Historical Errors, Contradictions. Furthermore, Zealot itself has both major and minor errors and contradictions, a virtual “litany” of errors, according to one reviewer.7 A couple of geographic goofs are representative: Aslan states that Sepphoris, a large Decapolis city, was “a day‘s walk” from Nazareth (38), but it is only about five miles away, less than two hours of walking. More importantly, Aslan says of Capernaum that the “entire village stretched along a wide expanse of the seacoast, allowing the cool salt air to nurture all manner of plants and trees” (95, emphasis added). But the Sea of Galilee where Capernaum is located is fresh water, not salt, and salt would not “nurture” plants or trees anyway. One might forgive these mistakes as irrelevant if Aslan himself had not made a geographic detail in the previous paragraph pivotal for denying the veracity of Luke 4:14–30. The topographic fact involved the residents of Nazareth trying to throw Jesus off a bluff near the city, but Aslan asserts “there is no cliff to be pushed off in Nazareth” (94). Given the salt comment, one begins to doubt that Aslan could know the geography of first-century Nazareth well enough to prove his confident statement. Apart from geography, Aslan would likely reject the Luke passage anyway, since the text describes Jesus reading a scroll (Luke 4:16–20), and Aslan says repeatedly that Jesus was illiterate.

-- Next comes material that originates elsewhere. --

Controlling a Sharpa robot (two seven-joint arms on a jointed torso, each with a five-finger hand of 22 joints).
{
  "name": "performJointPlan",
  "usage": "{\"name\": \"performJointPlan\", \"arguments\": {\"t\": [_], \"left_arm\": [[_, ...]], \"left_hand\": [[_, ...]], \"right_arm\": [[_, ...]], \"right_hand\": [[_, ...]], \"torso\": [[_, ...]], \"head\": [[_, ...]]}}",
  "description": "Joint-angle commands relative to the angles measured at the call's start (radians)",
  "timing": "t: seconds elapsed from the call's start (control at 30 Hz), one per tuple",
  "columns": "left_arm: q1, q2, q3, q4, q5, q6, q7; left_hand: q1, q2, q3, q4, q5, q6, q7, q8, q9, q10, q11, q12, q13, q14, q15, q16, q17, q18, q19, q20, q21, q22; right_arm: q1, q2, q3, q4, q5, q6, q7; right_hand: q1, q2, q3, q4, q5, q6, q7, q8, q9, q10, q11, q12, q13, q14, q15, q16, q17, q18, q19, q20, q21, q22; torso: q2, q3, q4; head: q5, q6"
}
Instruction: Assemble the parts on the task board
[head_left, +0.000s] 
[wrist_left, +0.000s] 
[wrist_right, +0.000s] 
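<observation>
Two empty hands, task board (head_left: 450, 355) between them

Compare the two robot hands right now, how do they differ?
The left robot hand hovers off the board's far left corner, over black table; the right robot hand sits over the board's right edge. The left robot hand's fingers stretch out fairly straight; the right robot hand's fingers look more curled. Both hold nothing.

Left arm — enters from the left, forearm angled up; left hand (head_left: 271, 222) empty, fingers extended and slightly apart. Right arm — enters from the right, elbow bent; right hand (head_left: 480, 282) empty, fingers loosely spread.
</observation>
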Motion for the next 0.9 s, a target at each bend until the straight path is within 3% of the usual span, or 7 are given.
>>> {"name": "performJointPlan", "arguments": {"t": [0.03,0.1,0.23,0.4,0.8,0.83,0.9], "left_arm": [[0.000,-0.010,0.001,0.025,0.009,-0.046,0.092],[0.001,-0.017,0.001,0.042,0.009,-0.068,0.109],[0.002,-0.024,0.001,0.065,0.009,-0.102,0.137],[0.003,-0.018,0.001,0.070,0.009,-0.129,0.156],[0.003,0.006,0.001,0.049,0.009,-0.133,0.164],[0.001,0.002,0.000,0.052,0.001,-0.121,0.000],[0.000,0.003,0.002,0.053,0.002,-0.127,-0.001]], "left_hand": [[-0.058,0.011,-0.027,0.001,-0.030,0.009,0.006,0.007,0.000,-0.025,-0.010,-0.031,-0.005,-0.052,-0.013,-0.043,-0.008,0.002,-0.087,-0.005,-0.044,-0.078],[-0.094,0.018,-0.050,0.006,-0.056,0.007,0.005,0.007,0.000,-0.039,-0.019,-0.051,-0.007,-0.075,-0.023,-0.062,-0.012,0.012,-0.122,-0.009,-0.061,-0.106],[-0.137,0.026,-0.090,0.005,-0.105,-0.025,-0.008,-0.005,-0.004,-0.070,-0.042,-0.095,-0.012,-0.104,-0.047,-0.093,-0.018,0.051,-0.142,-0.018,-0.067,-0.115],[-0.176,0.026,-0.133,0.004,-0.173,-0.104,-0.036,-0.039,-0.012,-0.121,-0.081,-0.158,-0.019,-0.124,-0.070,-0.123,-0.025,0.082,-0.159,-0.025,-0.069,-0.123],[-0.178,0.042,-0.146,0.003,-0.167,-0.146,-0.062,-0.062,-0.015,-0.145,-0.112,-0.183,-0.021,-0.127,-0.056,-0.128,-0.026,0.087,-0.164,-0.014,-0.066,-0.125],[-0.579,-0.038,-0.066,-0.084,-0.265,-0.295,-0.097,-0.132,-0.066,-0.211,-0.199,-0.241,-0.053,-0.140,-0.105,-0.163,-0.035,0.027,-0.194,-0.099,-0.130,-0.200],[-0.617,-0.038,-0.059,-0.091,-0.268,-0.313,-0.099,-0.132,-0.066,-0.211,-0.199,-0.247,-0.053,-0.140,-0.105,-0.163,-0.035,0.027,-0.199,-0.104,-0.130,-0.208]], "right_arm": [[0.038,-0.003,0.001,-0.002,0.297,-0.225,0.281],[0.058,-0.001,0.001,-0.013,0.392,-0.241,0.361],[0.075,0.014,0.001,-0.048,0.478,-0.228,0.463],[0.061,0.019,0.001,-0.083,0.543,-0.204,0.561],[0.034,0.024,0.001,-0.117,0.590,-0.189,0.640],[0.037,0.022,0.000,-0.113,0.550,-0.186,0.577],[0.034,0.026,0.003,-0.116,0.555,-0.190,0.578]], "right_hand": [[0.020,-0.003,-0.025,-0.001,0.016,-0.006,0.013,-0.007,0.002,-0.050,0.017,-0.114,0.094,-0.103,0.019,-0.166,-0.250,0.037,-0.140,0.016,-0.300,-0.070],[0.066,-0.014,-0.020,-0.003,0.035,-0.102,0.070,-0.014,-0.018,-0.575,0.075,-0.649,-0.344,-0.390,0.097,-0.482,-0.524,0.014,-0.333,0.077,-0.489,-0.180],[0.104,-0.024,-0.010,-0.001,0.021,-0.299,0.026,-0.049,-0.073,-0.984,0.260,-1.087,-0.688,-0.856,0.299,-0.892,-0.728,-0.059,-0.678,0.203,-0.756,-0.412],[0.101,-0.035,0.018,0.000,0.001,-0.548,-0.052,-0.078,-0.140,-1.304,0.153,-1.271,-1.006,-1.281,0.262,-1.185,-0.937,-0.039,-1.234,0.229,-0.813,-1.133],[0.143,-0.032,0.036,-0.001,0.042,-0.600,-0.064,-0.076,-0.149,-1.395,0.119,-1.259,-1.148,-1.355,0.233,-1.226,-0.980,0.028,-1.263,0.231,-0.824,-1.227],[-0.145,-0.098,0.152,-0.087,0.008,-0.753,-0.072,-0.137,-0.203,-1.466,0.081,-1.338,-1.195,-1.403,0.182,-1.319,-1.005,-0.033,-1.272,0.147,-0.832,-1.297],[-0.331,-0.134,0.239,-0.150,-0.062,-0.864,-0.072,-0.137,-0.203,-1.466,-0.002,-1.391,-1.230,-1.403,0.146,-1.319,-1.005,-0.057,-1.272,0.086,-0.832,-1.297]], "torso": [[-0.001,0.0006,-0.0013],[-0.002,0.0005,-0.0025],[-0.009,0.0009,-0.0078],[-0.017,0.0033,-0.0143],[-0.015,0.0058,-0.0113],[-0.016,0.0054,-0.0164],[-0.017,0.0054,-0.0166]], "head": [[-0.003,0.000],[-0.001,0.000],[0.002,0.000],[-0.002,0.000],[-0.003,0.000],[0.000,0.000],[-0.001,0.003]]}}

Aslan also contradicts himself several times in Zealot. This is most evident in his analysis of the encounter between Pilate and Jesus in the Gospels. When covering the supposed errors in the New Testament trial accounts, Aslan says that the “notion that he [Pilate] would even be in the same room as Jesus, let alone deign to grant him a ‘trial,’ beggars the imagination” (148), and that it would be “beyond belief” that Pilate would spend “even a moment of his time pondering the fate of yet another Jewish rabble- rouser” (149). Yet, trying to have it both ways, Aslan goes on to say that it is “not inconceivable that Jesus would have received a brief audience with the Roman governor . . . if the magnitude of the crime warranted special attention” (152–53). Expanding on this serious crime theme, Aslan then states that Jesus “would very likely have been deemed worthy of Pilate‘s attention” (152–53). Finally, Aslan seems to accept that Pilate really did ask Jesus, “Are you the king of the Jews?” during the encounter, since “all four gospel accounts” have this question (153)—even though this too contradicts his earlier assertions about Pilate not spending even a “moment of his time” with Jesus.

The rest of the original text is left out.